A ratio >1.0 is considered diagnostic for AOD, with 0.77 being the mean for a normal population (46). The basion-dental interval (BDI) may also be used, with a measurement of >10 to 12.5 mm considered abnormal (46, 48). Although other authors have found the BDI measurement to be unreliable in children (49), Bulas et al. (48), however, reported that in a series of 11 children with AOD, all had a BDI >14 mm and only six had a Powers ratio >1.0. Kenter et al. (46) suggest that both measurements be taken in patients with suspected AOD. CT with sagittal and coronal reformations may make the diagnosis easier as bony landmarks may be better visualized (Figs. 9-3, 9-4). Additionally, subarachnoid hemorrhage (SAH), which is seen in over 50% of patients with AOD, can also be visualized (Figs. 9-4, 9-8). This finding of infratentorial subarachnoid is important when reviewing cranial CTs following trauma, as, 2% of traumatic brain injury results in infratentorial SAH; thus the presence of this findings should prompt further evaluation for spinal injury (50). MRI may also be utilized to directly evaluate ligamentous injury as well as spinal cord parenchymal and vascular injury (Figs. 9-5, 9-7). Sun et al. (51) used MRI evaluation of ligamentous injury to define a new measure for detecting tectorial membrane injury from plain films. They found that in patients with tectorial membrane injury, the ratio of C1-2:C2-3 interspinous distances was >2.5 (Fig. 9-5).

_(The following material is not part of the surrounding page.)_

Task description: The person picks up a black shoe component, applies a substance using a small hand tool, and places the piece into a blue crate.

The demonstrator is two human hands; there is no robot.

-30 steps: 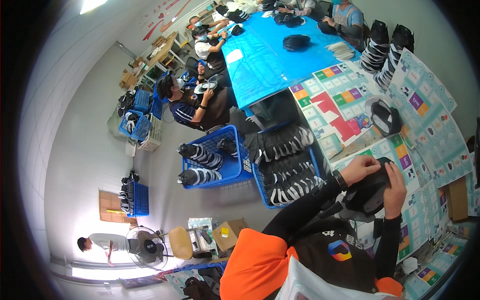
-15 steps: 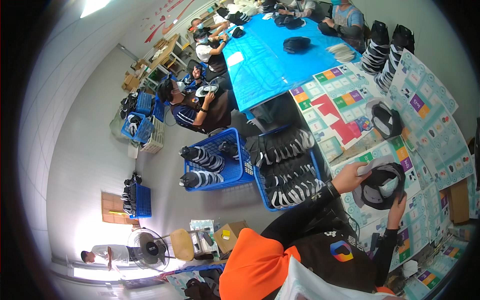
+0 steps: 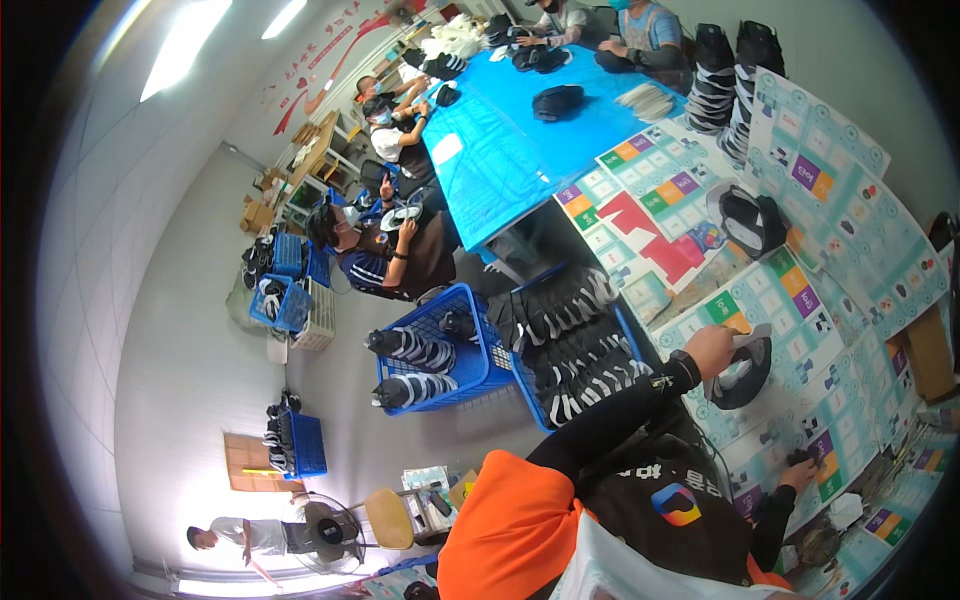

The atlanto-occipital joint allows extension and flexion, which in turn causes an anterior translation of C1 on C2. Movement >5 mm and 3 mm, in a child less than and >8 years old respectively, indicates atlanto-axial instability, which is suggestive of ligamentous laxity and possible
transverse ligament disruption. In equivocal cases, flexion and extension views have shown to be of some benefit, as opposed to their acquisition in clearly normal cases, where they have not shown to be beneficial (52). As noted above, many processes can cause ligamentous laxity, and thus atlanto-axial instability can also be seen in the nontrauma setting, most commonly with Trisomy 21 (Fig. 9-9), but also in spondyloepiphyseal dysplasia and mucopolysaccharidoses.

Pseudosubluxation, or normal physiologic displacement of C2 on C3, and to a lesser extent C3 on C4, can mimic
the appearance of a true cervical spine injury (Fig. 9-10). However, studies have shown that ∼ 40% of children under the age of 8 demonstrate pseudosubluxation at the C2-3 level (53). The spinolaminar line is a line drawn from the anterior aspect of the spinous process of C1 to the anterior aspect of the spinous process of C3. When the anterior edges of the respective spinous processes line up to within 1.5 mm of each other on both flexion and extension views, this confirms the pseudosubluxation, and consequently rules out suspected true injury (54). This is not the case with a true cervical spine injury associated with displacement/subluxation (Fig. 9-11). A measurement of >2 mm is definitely abnormal, indicating a true injury, while a measurement of 1.6 to 1.9 mm is considered indeterminate (54).